We know that we are in for a strange ride, part mystical, part mythos, with a smattering of humor, whimsy, and pathos, all summed up with a wryly knowing nod.
The poems in this collection are closely aligned with the natural world, so much so that it’s really enticing to wander with the poet-speaker in this landscape that is both familiar (especially to those of us who live in New England) and unfamiliar, we can feel the thrum of life just below the visible world.

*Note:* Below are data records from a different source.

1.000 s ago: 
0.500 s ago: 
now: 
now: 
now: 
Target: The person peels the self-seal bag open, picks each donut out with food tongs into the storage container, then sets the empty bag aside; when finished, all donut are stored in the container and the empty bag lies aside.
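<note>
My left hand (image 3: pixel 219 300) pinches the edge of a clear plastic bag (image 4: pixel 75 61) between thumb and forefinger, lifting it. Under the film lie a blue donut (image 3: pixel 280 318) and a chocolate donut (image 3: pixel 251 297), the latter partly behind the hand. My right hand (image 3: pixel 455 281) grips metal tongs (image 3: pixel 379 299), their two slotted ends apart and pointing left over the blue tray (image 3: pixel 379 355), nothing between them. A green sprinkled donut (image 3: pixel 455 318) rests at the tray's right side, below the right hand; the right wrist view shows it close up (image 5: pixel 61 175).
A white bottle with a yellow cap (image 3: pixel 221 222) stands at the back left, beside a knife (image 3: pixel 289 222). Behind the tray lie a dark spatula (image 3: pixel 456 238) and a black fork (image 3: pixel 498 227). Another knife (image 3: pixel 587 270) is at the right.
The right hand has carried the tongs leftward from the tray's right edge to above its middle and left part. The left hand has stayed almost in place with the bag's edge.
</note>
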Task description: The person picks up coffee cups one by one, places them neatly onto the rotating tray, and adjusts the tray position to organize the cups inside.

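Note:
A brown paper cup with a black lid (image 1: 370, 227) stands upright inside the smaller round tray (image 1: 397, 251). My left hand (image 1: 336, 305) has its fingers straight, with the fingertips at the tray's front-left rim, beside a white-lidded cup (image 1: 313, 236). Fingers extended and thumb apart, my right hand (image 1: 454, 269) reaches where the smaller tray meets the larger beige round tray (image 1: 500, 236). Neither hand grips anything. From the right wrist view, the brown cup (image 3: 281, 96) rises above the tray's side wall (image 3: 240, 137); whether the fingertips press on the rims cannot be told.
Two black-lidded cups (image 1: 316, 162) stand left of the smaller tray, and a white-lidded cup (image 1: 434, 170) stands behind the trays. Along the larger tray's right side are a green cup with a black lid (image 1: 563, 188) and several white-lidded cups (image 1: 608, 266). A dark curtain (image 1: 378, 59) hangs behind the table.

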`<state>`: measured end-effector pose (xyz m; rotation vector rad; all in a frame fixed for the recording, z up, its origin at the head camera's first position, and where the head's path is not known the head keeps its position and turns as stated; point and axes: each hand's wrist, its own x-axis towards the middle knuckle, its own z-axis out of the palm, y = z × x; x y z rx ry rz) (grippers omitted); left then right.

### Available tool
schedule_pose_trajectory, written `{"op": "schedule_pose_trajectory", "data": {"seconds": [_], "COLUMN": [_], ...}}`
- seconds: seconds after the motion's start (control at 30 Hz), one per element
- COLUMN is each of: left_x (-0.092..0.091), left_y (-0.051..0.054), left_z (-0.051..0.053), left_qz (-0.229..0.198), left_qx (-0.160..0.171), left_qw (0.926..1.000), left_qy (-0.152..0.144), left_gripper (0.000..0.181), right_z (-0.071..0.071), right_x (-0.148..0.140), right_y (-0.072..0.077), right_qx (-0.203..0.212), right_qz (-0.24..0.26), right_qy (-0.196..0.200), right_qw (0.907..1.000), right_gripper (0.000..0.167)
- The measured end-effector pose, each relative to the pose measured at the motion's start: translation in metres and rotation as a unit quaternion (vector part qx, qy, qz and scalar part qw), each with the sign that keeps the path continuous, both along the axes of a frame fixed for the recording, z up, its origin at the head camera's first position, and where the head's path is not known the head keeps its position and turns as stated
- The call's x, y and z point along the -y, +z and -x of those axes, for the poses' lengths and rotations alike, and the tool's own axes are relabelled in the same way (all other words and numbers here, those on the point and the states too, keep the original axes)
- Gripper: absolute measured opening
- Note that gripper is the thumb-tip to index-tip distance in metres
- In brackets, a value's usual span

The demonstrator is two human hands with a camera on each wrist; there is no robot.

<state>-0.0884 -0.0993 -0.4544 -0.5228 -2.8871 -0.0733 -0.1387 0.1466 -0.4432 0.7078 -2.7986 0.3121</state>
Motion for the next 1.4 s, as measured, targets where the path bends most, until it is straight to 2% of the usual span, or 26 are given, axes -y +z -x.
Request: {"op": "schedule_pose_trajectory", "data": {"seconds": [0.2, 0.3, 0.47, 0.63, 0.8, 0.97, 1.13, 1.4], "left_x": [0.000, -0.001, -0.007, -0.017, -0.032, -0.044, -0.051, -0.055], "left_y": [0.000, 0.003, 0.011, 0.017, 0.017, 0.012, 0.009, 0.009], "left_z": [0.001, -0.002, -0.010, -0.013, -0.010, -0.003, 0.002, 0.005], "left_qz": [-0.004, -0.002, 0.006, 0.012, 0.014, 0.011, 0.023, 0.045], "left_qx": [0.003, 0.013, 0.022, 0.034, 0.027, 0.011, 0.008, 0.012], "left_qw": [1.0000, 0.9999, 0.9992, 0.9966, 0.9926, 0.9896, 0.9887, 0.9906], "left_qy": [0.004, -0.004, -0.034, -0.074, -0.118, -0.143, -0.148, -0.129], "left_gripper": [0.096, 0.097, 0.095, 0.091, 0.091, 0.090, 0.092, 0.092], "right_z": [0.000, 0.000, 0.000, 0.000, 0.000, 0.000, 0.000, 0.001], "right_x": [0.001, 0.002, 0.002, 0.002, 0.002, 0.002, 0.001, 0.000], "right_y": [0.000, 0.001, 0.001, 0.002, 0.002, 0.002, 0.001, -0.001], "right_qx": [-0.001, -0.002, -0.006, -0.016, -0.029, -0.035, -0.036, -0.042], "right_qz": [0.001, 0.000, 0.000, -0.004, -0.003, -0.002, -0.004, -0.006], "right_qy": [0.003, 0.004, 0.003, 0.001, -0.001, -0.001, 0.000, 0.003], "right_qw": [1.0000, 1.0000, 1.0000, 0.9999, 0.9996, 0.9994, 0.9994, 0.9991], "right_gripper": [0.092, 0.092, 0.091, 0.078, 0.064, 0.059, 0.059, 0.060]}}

The first poem in March is titled “Self,” and the self in this poem, the speaker, is deeply engaged with the natural world, more specifically, in a group of “scraggly titmice,” who are withstanding the elements, “clinging to a twig, blood / racing against cold….” At the end of the poem, the speaker asks, “…what battered bird / would choose any fate other than bird?” I’m reminded of Thomas Hardy’s “aged thrush, frail, gaunt, and small, / In blast beruffled plume,” from which the speaker in “The Darkling Thrush” finds a thin thread of hope in the bird’s song, despite the pervasive sense of uncertainty. Dawn’s titmice are tenacious, regardless of what they must face; the poem suggests that we can learn from them.
Another beautiful element of Dawn Potter’s poetry is her ability to write a love poem that is not predictable. In the poem “Idyl,” we meet the poet-speaker’s husband, Tom, as he is wrestling with a leaky shower. The poem ends with, “Dear handyman, so carefully not letting the cat lick caulk, / I empty this sloshing pail in your honor.” This funny love poem is filled with earnestness and is grounded firmly in real, lived experience. Isn’t that what love is? Dawn’s love poems are always a surprise and a delight; a surprise, because amid the messy and boring and mundane tasks of daily living there is a deep and abiding faith in love, and a generous focus on the beloved in a setting that is not at all “romantic,” but is, instead, entirely familiar. This is also the source of delight for the reader: if there’s love in a leaky shower and sloshing pails, then we can recognize love in our own uneven and stumbling lives.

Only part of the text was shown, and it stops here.